Generally, the transfer speed of the recording material by the resist roller arranged upstream of the secondary transfer nip is set slightly faster than the transfer speed of the recording material in the secondary transfer nip. .. As a result, if the recording material has a certain degree of rigidity, a loop of the recording material is formed between the resist roller and the secondary transfer nip, and the outer peripheral surface (toner image supporting surface) of the intermediate transfer belt and the recording material are separated from each other. Can be brought into close contact. Here, the contact distance between the outer peripheral surface of the intermediate transfer belt and the recording material with respect to the moving direction of the intermediate transfer belt is defined as the adhesion distance.
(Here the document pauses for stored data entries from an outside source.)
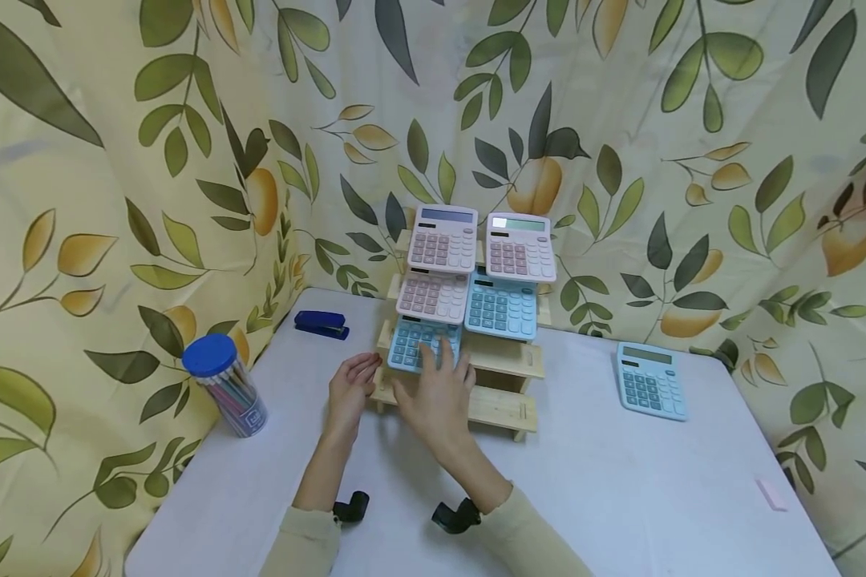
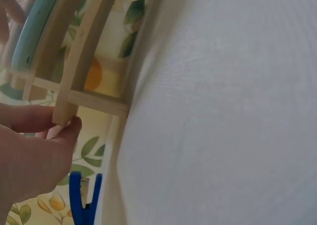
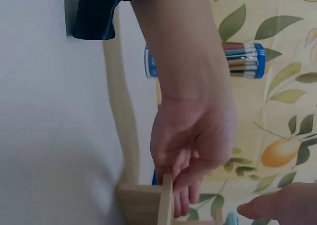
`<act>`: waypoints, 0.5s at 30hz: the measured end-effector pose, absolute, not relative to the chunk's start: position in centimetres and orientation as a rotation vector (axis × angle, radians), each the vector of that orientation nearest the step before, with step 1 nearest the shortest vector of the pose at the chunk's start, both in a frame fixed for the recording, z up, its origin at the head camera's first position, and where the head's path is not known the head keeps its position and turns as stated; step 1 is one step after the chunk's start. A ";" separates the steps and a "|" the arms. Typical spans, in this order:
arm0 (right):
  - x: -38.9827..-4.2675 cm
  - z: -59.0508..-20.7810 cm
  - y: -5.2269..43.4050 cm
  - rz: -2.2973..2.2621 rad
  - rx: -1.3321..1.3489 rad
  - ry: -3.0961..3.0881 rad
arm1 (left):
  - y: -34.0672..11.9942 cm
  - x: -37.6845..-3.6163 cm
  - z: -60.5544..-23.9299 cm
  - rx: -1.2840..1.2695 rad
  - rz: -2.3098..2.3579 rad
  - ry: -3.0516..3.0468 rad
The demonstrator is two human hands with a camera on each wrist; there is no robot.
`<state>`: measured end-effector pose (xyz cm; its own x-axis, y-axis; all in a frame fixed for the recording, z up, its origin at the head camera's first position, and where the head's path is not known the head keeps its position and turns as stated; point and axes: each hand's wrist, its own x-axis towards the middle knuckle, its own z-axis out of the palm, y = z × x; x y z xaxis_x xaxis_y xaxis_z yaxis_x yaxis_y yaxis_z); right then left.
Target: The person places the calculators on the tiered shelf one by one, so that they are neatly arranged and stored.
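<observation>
My left hand (image 1: 351,390) pinches the left end of a low step of a tiered wooden stand (image 1: 501,409); the left wrist view shows thumb and fingertips on the plank end (image 2: 64,103). My right hand (image 1: 440,397) lies spread over a blue calculator (image 1: 404,346) on the stand's lower left, its fingertips on the keys. That hand partly covers the calculator. Above stand a pink calculator (image 1: 433,296) and another blue calculator (image 1: 501,304). Two more pink-and-white ones, a left calculator (image 1: 443,239) and a right calculator (image 1: 520,247), occupy the top tier.
Left of the stand lies a dark blue stapler (image 1: 321,324). A blue-lidded jar of pens (image 1: 227,389) stands at the table's left edge. To the right lie another blue calculator (image 1: 649,381) and a small pale pink piece (image 1: 770,494). Leaf-patterned cloth (image 1: 592,104) hangs behind.
</observation>
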<state>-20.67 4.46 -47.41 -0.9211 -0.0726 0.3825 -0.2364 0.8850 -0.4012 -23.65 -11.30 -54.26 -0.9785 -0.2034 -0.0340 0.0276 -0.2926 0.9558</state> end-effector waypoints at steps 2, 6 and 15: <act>-20.4 -47.3 5.0 0.618 0.220 -2.706 | -11.2 -23.6 -54.2 0.232 -2.409 -1.779; -19.8 -46.9 6.3 0.608 0.191 -2.720 | -11.2 -23.7 -54.3 0.240 -2.406 -1.803; -18.5 -46.2 9.3 0.607 0.165 -2.723 | -11.4 -23.5 -54.2 0.264 -2.414 -1.815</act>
<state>-18.45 9.33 -46.17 -0.9338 -0.0382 0.3558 -0.1857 0.9017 -0.3905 -23.47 -11.41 -54.22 -0.9788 -0.1911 -0.0730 -0.0170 -0.2794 0.9600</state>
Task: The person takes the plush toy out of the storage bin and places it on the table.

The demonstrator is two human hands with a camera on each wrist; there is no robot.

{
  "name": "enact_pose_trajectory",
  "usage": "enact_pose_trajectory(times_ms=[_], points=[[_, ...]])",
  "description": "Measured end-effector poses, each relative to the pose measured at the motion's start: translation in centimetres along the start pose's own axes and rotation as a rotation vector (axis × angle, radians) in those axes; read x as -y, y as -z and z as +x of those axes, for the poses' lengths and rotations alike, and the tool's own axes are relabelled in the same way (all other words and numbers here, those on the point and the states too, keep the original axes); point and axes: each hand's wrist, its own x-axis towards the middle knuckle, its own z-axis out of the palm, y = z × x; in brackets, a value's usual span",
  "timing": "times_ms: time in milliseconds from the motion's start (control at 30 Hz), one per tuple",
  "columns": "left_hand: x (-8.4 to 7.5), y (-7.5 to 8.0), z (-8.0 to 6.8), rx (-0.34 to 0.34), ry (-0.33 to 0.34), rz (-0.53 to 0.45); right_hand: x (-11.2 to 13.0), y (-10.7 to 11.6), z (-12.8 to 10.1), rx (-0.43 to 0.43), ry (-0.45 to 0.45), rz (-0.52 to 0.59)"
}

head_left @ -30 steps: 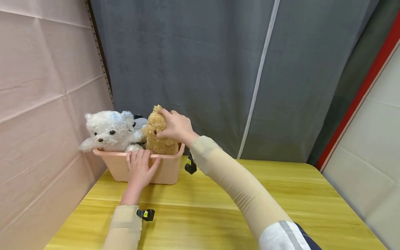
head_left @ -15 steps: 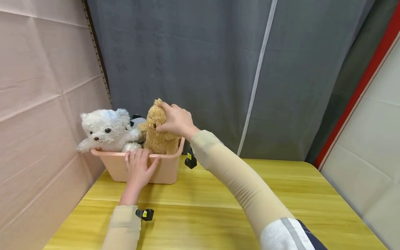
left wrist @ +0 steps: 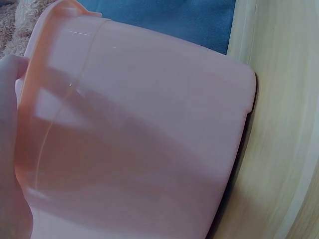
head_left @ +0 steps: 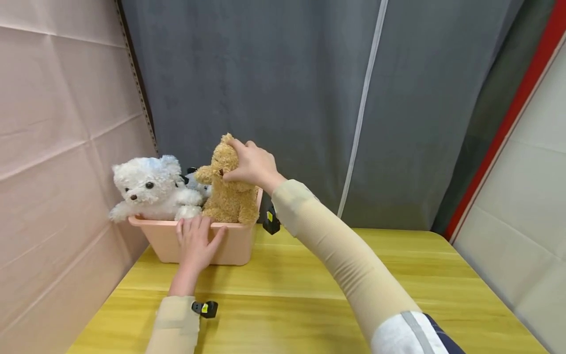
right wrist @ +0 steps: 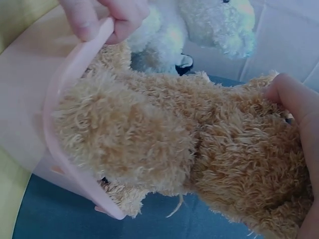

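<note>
A light-brown teddy bear [head_left: 227,199] sits upright at the right end of a pink plastic bin [head_left: 232,246]. My right hand [head_left: 254,164] grips its head from the side, thumb near the face; the right wrist view shows the curly fur of the bear [right wrist: 164,119] close up. My left hand [head_left: 196,242] holds the bin's front rim, and in the right wrist view its fingers [right wrist: 124,20] pinch that rim. At the bin's left end a white teddy bear [head_left: 148,189] leans over the edge. Behind it, a grey-and-black plush toy [head_left: 194,182] is mostly hidden.
The bin stands on a yellow wood-grain table [head_left: 318,280], near its far left corner. A pale pink cloth wall [head_left: 57,172] rises close on the left, and a grey curtain [head_left: 274,78] hangs behind. A white panel [head_left: 522,196] with a red edge stands at the right.
My right hand has raised the brown bear somewhat, so more of its body and legs shows above the rim. The left hand keeps its place on the bin.
</note>
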Motion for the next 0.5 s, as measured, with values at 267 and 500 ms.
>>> enact_pose_trajectory(times_ms=[267,500], points=[[-0.2,-0.4,0.4,-0.011,-0.011,0.0,-0.9,-0.9,0.0,-0.03,-0.027,-0.029],[-0.4,-0.7,0.5,-0.01,-0.007,0.008,-1.1,-1.9,-0.3,-0.121,0.014,-0.234]])
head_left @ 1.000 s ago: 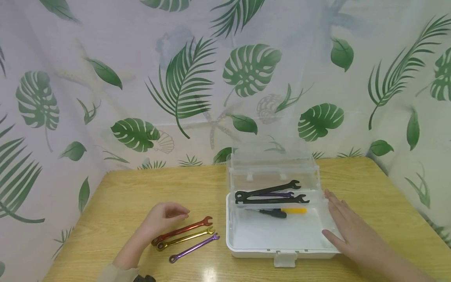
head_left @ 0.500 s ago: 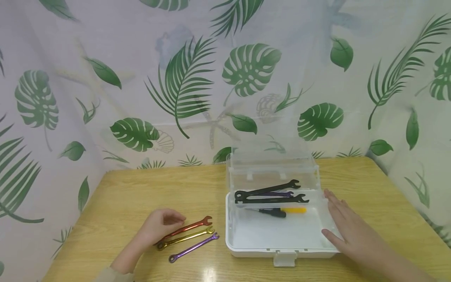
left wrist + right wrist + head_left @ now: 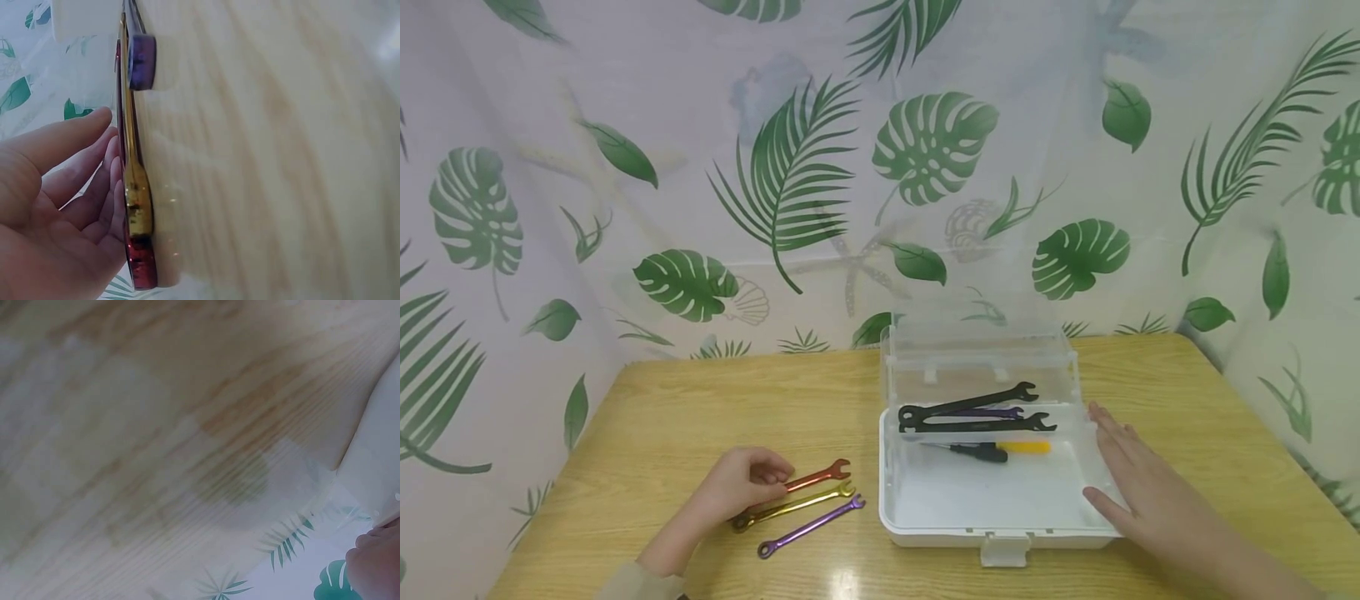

At this time, if the close contact distance is shorter than the discharge region of the outer roller, discharge occurs with a gap between the outer peripheral surface of the intermediate transfer belt and the recording material. As a result, the toner is not transferred to the original position on the recording material, and a part of the toner is transferred to the state of being scattered around the original position, which causes an image defect called "scattering". When a recording material with high rigidity such as thick paper with high rigidity is used, the carrying force of the resist roller loses to the strength of the recording material, so a loop of the recording material is formed between the resist roller and the secondary transfer nip. It is difficult to form, and it may not be possible to obtain a sufficient adhesion distance.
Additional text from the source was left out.